- [TASK]: Retype every line from the start of the data down to and including the line with "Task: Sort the". Skip the pictures.
-- DATASET EXCERPT follows --
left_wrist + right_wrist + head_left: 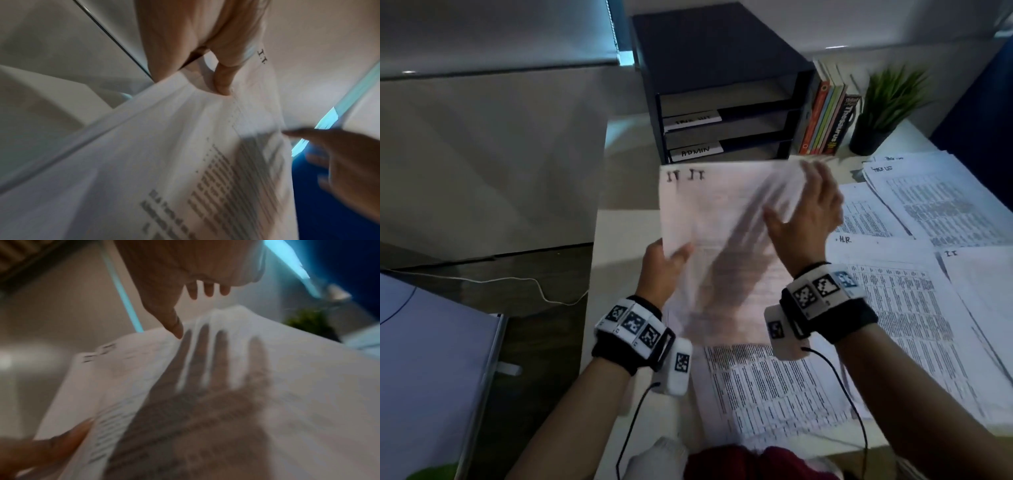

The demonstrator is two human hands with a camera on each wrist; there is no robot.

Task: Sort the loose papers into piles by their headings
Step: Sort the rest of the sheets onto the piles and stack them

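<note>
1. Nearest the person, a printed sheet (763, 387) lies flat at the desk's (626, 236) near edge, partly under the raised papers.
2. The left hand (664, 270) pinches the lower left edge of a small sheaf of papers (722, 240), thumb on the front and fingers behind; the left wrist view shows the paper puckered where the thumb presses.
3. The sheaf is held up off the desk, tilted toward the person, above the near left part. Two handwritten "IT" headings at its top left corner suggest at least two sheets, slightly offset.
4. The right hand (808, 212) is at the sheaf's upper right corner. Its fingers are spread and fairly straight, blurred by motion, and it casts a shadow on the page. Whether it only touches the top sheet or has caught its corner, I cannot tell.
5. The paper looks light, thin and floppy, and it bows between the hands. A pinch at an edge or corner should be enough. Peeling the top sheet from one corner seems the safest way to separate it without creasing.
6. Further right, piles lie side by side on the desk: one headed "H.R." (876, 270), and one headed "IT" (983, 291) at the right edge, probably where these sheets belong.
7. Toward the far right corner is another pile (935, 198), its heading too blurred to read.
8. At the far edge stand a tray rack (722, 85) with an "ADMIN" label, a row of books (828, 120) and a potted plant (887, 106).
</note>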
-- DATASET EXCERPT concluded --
- [EXERCISE RESULT]:
left_wrist + right_wrist + head_left: 

The demonstrator is two human hands with a camera on each wrist; there is no robot.

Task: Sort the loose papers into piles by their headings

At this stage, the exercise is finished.